Thursday, September 4, 2008

The Interpretation of Dreams

Under the spell of Sufi strains, I soaked in; the melodious tales of both, new found love and long lost ones. In its intoxicating ecstasy I soon found myself transported to the underworld of dreams. Some beautiful, some, not as much.

Amidst an alien crowd of people I was gazing at an unfamiliar face. Swooned in it, my days seemed to fly past, etching indelible pictures on the Wall of memory. Time warped and to that face, I felt belonging, more than to the one I saw in my own mirror every single day. Her old metallic watch, the brown earring and the purple hair band; inanimate objects found place in the inside of me, in the most animated way.

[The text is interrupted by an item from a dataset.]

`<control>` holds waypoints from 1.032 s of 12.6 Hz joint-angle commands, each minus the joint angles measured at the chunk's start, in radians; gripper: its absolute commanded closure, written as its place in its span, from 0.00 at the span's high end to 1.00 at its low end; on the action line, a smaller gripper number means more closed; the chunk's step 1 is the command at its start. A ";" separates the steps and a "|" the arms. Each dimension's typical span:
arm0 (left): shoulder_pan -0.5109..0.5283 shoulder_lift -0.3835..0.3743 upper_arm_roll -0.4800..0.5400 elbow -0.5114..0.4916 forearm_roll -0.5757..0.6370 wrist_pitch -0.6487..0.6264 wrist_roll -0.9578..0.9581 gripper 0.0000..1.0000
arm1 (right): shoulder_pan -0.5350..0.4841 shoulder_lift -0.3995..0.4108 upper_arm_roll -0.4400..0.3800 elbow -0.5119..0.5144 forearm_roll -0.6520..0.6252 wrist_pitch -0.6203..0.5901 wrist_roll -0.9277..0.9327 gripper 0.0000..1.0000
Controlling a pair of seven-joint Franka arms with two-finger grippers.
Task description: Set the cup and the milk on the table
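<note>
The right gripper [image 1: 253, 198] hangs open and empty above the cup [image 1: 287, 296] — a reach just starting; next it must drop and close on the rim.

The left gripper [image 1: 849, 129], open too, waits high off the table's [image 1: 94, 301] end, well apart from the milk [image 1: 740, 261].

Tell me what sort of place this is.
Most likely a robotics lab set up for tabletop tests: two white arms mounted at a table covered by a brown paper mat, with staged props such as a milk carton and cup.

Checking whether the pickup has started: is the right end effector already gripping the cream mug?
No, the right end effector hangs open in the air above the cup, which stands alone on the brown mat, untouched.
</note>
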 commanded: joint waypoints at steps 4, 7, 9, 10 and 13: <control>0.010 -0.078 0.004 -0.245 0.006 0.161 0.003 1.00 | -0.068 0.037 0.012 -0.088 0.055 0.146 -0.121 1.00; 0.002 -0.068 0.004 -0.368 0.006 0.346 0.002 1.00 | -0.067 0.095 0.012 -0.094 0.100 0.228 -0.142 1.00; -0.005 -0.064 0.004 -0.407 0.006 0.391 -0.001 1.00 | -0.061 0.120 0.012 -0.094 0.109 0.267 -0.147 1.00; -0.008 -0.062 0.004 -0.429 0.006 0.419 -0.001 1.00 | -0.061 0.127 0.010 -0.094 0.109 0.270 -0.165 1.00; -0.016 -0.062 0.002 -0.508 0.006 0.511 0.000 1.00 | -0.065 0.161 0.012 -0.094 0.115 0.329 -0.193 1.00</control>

Her fingers were warm to touch, warmth that shunned the chill of lonesome existence. Rapture and elation filled my slumber the way it never had.
My dream found me new found love. It was beautiful.

The night moved on, slowly revealing its sly conspiracy. The now familiar face that I so cherished, waned in its oneness with me. The needle stopped and I saw the watch being consumed in rust and the earrings were brown no more. The warmth of her fingers was there, but only to a sense in reminiscence, not to feel the palpable touch. It was no longer mine. Someone else, now, owned the metallic watch, the brown earring and the purple hair band. But the pictures on the Wall still remained, they were never erased.
And now, my dream had found me lament. It was grief; grief that had stealthily settled in me.
With a heavy heart I turned the morning alarm off. I rubbed my sleepy eyes, perhaps only to find them moist.


Maybe, not everything in life is a dream.